**YOUR ASSIGNMENT**
All pictures are to be excluded when the data below is output verbatim.

**SUPPLIED MATERIAL**
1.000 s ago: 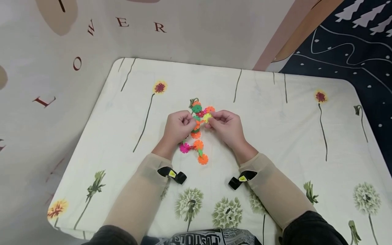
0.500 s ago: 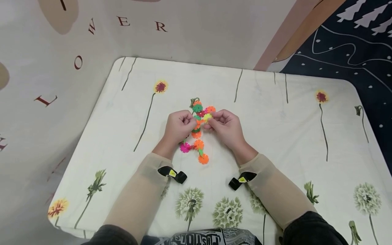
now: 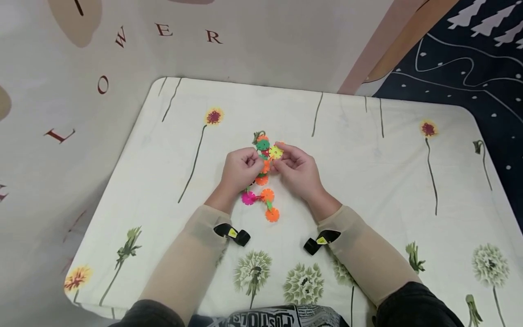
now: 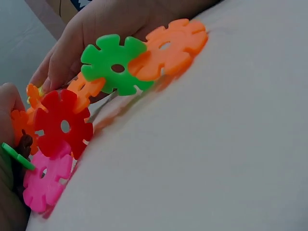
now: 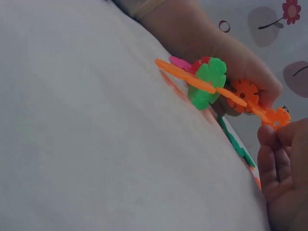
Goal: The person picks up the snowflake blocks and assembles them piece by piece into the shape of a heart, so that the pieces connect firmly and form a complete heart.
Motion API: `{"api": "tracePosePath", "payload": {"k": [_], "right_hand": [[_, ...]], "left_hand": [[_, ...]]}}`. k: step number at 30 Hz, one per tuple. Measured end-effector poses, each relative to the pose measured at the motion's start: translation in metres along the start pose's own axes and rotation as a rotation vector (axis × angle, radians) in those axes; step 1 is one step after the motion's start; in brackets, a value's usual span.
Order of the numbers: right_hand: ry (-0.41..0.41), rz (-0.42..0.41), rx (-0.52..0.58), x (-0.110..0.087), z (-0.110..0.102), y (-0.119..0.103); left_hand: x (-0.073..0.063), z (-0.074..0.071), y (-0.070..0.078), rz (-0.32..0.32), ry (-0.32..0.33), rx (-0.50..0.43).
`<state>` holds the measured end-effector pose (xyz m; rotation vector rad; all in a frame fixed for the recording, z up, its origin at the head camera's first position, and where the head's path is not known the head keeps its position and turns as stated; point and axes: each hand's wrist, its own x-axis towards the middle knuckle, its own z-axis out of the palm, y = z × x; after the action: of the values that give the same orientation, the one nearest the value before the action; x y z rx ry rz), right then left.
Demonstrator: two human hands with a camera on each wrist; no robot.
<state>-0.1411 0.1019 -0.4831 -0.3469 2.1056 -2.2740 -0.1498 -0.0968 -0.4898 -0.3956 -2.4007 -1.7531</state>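
A chain of interlocking plastic flower discs lies between the hands in the head view. My left hand point(image 3: 241, 168) grips the chain at an orange disc point(image 3: 266, 166). Thumb and fingers of my right hand point(image 3: 297, 170) pinch the chain's end, around a yellow disc point(image 3: 276, 152) that faces up. In the right wrist view an orange disc point(image 5: 277, 117) sits right at the right fingertips. From the left hand hangs a tail with a pink disc point(image 4: 48, 177), a red disc point(image 4: 64, 124), a light green disc point(image 4: 115, 65) and an orange disc point(image 4: 169, 49).
Beyond the hands, a dark green disc point(image 3: 263, 145) and further discs lie on the white tablecloth point(image 3: 359, 163), which is printed with flowers. A lettered pale wall covering point(image 3: 261, 54) stands behind the table, with a dark blue panel point(image 3: 457, 68) at right.
My right fingers have shifted upward and the yellow disc is turned more fully to the head view. The near tail of the chain has moved slightly right and toward me.
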Motion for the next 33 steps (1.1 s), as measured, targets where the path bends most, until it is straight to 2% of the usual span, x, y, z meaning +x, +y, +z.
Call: {"api": "tracePosePath", "payload": {"k": [5, 13, 17, 21, 24, 27, 29, 31, 33], "right_hand": [[0.004, -0.044, -0.067, 0.0007, 0.0006, 0.0018], [0.009, -0.018, -0.097, 0.0017, 0.0016, 0.0006], [-0.021, -0.015, -0.144, 0.0011, 0.0021, -0.0001], [-0.073, -0.040, -0.200, 0.0006, 0.0017, 0.0014], [-0.111, -0.087, -0.243, 0.0005, 0.0003, 0.0031], [-0.086, -0.158, -0.362, 0.0019, -0.0017, 0.0035], [-0.033, -0.189, -0.498, 0.0039, -0.0032, 0.0031], [0.008, -0.168, -0.661, 0.0055, -0.0047, 0.0024], [-0.018, -0.115, -0.834, 0.0067, -0.0059, 0.0016]], "left_hand": [[0.0006, 0.0013, 0.0000, -0.015, -0.008, 0.009], [0.0017, -0.0002, 0.0020, -0.059, -0.027, -0.028], [0.0021, -0.0018, 0.0051, -0.092, -0.061, -0.045], [0.0019, -0.0019, 0.0047, -0.080, -0.099, -0.044], [0.0025, -0.0006, 0.0026, -0.074, -0.104, -0.038], [0.0030, 0.0003, 0.0013, -0.084, -0.084, -0.034], [0.0033, 0.0006, 0.0011, -0.093, -0.072, -0.041], [0.0034, 0.0009, 0.0012, -0.102, -0.061, -0.047], [0.0038, 0.0014, 0.0012, -0.106, -0.051, -0.050]]}}
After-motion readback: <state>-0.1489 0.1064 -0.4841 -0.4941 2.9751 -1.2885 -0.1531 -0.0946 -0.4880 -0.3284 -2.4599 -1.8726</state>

**TASK RESULT**
1.000 s ago: 
0.500 s ago: 
now: 
now: 
now: 
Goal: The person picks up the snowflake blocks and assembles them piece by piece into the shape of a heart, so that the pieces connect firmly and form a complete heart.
Motion API: `{"api": "tracePosePath", "payload": {"k": [_], "right_hand": [[_, ...]], "left_hand": [[_, ...]]}}`. k: step number at 30 Hz, one per tuple. Measured end-effector poses, each relative to the pose measured at the motion's start: translation in metres along the start pose's own axes and rotation as a rotation vector (axis × angle, radians) in those axes; step 1 is one step after the motion's start; in brackets, a value's usual span.
Order of the numbers: right_hand: ry (-0.41..0.41), rz (-0.42..0.41), rx (-0.52..0.58), x (-0.110..0.087), z (-0.110..0.102), y (-0.119..0.103); left_hand: x (-0.073..0.063), z (-0.074..0.071), y (-0.070..0.078), rz (-0.32..0.32), ry (-0.32..0.33), rx (-0.50..0.43).
`<state>` holds the measured end-effector pose (xyz m; rotation vector rad; all in a frame fixed for the recording, z up, its origin at the head camera's first position, and where the head's path is not known the head keeps its position and turns as stated; point and axes: each hand's wrist, its own x-axis towards the middle knuckle, its own z-axis out of the palm, y = z × x; after the action: of the values that give the same orientation, the one nearest the value before the action; x y z rx ry rz), right then left.
Demonstrator: two human hands with a camera on each wrist; no robot.
<state>-0.1411 0.1019 -0.4831 -0.3469 2.1056 -2.2740 -0.1498 -0.0968 -0.4898 -0.3956 -2.4007 -1.7531</state>
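A chain of interlocking plastic flower discs lies between the hands in the head view. My left hand point(image 3: 241, 168) grips the chain at an orange disc point(image 3: 266, 166). Thumb and fingers of my right hand point(image 3: 297, 170) pinch the chain's end, around a yellow disc point(image 3: 276, 152) that faces up. In the right wrist view an orange disc point(image 5: 277, 117) sits right at the right fingertips. From the left hand hangs a tail with a pink disc point(image 4: 48, 177), a red disc point(image 4: 64, 124), a light green disc point(image 4: 115, 65) and an orange disc point(image 4: 169, 49).
Beyond the hands, a dark green disc point(image 3: 263, 145) and further discs lie on the white tablecloth point(image 3: 359, 163), which is printed with flowers. A lettered pale wall covering point(image 3: 261, 54) stands behind the table, with a dark blue panel point(image 3: 457, 68) at right.
My right fingers have shifted upward and the yellow disc is turned more fully to the head view. The near tail of the chain has moved slightly right and toward me.
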Motion for the next 33 steps (1.1 s), as measured, targets where the path bends most, until it is straight to 2% of the usual span, x, y, z meaning +x, +y, +z.
Call: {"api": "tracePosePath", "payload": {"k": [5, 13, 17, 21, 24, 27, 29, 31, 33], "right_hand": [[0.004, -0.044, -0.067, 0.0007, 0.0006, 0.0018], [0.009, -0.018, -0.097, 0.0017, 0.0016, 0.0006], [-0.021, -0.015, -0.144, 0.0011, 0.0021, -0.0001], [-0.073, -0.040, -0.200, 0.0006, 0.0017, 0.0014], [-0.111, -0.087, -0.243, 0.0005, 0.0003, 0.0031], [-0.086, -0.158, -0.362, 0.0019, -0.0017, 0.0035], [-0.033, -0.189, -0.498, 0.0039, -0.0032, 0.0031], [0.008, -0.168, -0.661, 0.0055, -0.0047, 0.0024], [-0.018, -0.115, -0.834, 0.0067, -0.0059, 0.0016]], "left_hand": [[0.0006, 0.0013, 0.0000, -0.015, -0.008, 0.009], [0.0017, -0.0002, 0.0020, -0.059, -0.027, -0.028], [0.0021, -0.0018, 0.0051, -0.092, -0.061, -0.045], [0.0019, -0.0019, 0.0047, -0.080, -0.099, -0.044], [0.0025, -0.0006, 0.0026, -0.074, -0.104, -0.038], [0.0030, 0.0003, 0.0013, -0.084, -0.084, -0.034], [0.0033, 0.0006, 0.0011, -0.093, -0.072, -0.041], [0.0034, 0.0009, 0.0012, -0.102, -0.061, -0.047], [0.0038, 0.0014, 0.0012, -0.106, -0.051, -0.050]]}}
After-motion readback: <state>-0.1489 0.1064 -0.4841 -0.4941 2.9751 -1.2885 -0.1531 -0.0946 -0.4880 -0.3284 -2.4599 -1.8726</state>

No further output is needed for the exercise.